WHAT IS NEEDED: Could you write out, exactly, every line from the top of the data through the line holding "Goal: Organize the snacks"? Omit the pictures.

(Stored data entries)
========================================================================

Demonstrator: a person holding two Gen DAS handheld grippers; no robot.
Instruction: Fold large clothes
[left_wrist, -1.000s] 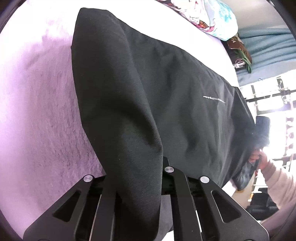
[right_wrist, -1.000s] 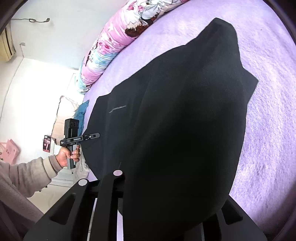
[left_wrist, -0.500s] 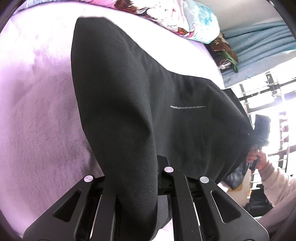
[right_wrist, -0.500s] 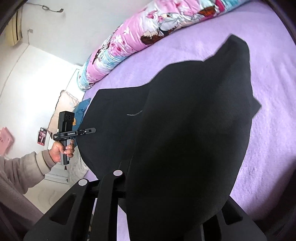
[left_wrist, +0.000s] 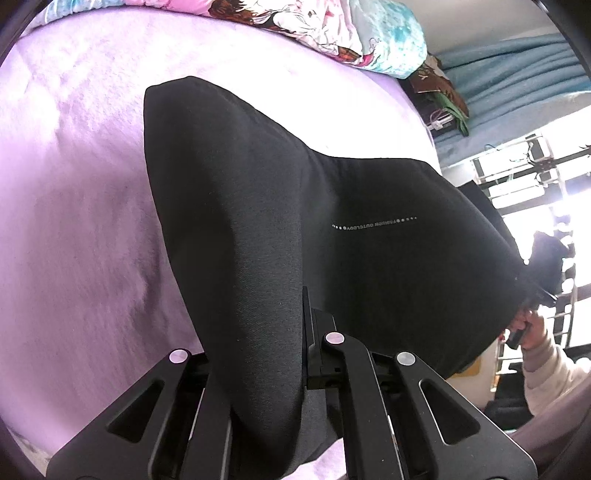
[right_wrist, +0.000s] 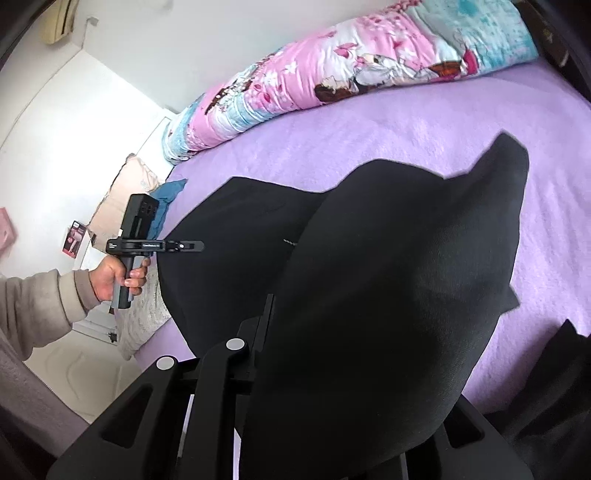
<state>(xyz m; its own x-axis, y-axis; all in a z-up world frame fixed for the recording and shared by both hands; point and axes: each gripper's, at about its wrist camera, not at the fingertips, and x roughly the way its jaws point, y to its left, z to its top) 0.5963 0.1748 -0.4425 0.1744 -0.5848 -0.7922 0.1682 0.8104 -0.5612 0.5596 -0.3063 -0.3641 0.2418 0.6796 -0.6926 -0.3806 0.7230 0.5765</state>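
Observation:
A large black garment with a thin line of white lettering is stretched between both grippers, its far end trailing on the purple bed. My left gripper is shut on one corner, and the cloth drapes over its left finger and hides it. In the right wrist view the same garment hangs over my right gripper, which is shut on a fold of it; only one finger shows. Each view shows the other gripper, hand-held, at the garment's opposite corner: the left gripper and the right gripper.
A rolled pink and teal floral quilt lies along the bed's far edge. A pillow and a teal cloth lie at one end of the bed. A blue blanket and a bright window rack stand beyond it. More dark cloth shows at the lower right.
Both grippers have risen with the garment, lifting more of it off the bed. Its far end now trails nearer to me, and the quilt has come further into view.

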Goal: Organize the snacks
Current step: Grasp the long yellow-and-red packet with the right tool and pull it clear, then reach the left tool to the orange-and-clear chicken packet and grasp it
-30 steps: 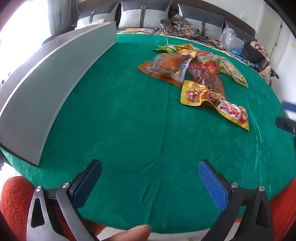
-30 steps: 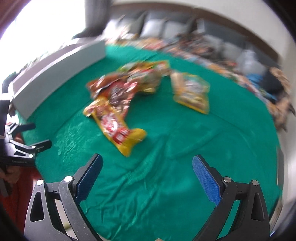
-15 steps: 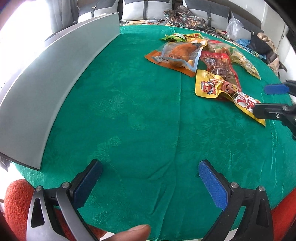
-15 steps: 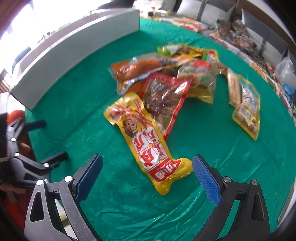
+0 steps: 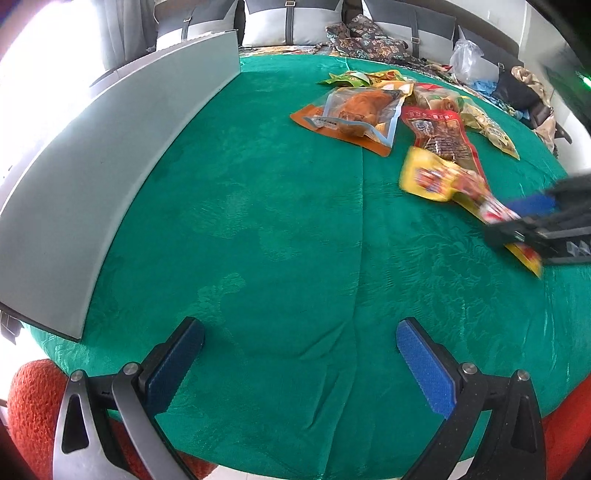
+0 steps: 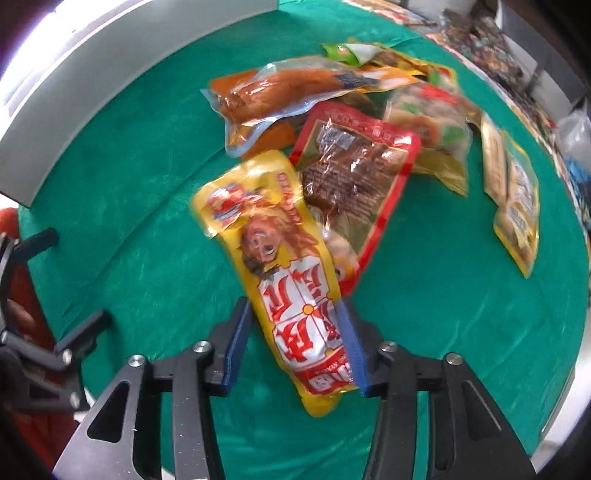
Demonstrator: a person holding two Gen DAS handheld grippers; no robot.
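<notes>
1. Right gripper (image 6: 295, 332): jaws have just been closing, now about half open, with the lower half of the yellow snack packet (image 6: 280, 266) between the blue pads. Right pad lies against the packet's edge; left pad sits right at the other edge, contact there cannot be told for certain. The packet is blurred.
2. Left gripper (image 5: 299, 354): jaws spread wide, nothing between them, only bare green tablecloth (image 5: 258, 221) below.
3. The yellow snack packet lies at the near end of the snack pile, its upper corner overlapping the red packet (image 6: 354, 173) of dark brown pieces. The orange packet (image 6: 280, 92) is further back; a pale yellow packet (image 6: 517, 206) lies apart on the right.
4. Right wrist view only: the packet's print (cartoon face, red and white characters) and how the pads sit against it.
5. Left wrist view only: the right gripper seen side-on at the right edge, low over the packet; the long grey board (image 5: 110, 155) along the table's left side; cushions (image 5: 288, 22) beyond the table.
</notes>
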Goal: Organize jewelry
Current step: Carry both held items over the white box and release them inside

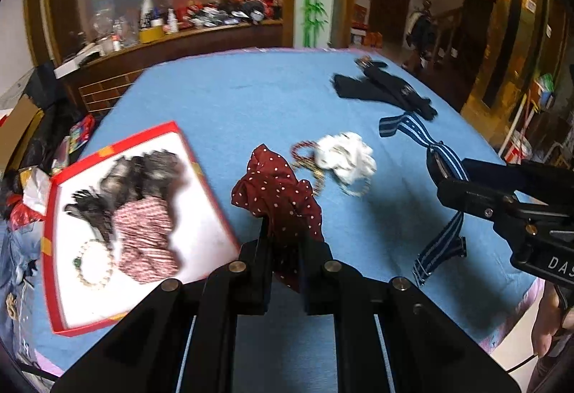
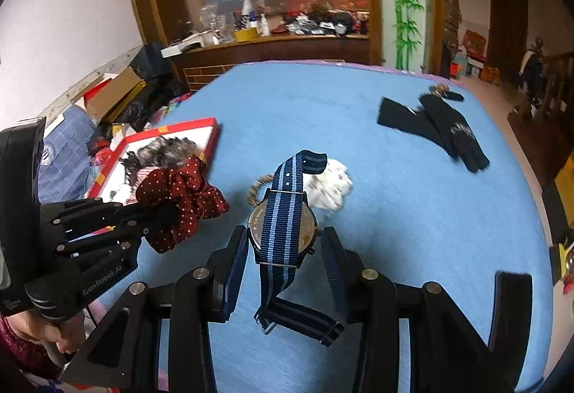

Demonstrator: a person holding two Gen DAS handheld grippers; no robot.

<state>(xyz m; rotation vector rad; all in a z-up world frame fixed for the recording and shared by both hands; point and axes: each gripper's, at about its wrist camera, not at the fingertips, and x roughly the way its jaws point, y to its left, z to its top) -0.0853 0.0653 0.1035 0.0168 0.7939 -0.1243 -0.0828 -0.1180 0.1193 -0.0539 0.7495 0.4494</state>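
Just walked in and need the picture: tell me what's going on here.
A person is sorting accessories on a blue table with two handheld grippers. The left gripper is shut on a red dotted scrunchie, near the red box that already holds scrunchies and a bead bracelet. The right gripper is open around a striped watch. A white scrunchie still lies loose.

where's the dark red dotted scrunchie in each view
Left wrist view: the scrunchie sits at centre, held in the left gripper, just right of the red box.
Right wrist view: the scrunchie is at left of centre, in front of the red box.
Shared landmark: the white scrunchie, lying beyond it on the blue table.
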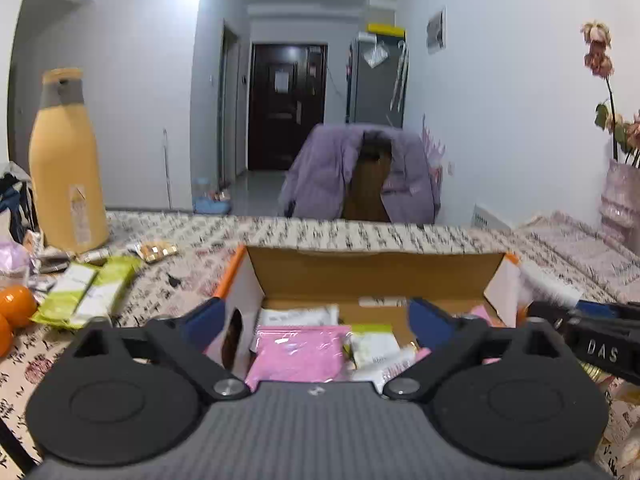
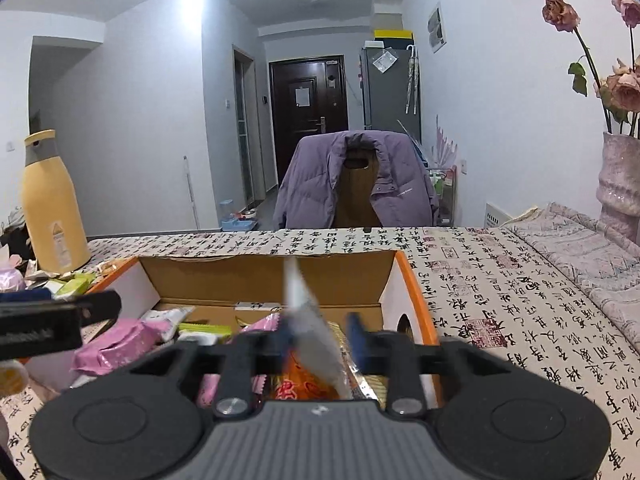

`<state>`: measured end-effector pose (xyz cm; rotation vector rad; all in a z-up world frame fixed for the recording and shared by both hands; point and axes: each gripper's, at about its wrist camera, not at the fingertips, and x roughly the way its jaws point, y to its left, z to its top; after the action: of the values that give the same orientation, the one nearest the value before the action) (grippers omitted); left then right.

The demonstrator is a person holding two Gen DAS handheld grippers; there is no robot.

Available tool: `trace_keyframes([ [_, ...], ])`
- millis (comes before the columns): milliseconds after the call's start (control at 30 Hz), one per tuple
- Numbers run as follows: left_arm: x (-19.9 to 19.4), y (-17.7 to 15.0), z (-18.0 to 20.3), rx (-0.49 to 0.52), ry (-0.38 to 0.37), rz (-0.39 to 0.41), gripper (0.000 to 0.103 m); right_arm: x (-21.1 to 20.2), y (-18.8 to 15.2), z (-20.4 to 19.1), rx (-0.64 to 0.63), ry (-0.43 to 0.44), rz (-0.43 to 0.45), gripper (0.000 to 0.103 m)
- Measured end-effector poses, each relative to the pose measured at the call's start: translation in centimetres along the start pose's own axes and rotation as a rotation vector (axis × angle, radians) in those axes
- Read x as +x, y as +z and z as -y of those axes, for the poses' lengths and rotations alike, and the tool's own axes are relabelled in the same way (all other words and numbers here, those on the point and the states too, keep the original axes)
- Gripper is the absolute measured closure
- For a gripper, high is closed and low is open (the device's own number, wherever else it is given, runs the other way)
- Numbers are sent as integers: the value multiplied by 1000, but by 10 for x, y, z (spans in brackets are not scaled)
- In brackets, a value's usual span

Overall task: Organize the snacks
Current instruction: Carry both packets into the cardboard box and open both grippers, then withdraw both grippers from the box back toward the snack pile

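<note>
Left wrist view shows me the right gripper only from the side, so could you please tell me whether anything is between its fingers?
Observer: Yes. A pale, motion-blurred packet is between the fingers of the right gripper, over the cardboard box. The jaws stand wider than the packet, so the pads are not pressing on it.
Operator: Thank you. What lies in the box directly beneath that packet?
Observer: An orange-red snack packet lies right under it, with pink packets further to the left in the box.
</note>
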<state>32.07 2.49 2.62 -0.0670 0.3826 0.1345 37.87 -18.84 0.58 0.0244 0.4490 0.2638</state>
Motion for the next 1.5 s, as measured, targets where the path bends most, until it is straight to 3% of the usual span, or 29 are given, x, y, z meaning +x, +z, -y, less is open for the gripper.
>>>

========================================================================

RESPONSE BELOW:
Demonstrator: a person holding two Gen DAS handheld grippers; no robot.
Instruction: Fold large clothes
[left_wrist, -1.000s] 
[right_wrist, -1.000s] 
[left_wrist, -0.500s] 
[right_wrist, -0.500s] 
[left_wrist, +0.000s] 
[right_wrist, +0.000s] 
<state>(xyz m; its own x-axis, y-axis; all in a z-up world frame fixed for the recording and shared by both hands; point and axes: each gripper's, at about its wrist camera, not at the fingertips, and x roughly the way its jaws point, y to its left, z to its top) 0.5963 0.1748 -0.4425 0.1744 -0.5848 -0.7922 0.1682 0.8104 -0.5612 0.5596 -0.3063 -0.3641 0.2418 0.6796 -0.6926 -0.3806 0.7230 0.5765</state>
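Observation:
A large black garment with a thin line of white lettering is stretched between both grippers, its far end trailing on the purple bed. My left gripper is shut on one corner, and the cloth drapes over its left finger and hides it. In the right wrist view the same garment hangs over my right gripper, which is shut on a fold of it; only one finger shows. Each view shows the other gripper, hand-held, at the garment's opposite corner: the left gripper and the right gripper.
A rolled pink and teal floral quilt lies along the bed's far edge. A pillow and a teal cloth lie at one end of the bed. A blue blanket and a bright window rack stand beyond it. More dark cloth shows at the lower right.
Both grippers have risen with the garment, lifting more of it off the bed. Its far end now trails nearer to me, and the quilt has come further into view.
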
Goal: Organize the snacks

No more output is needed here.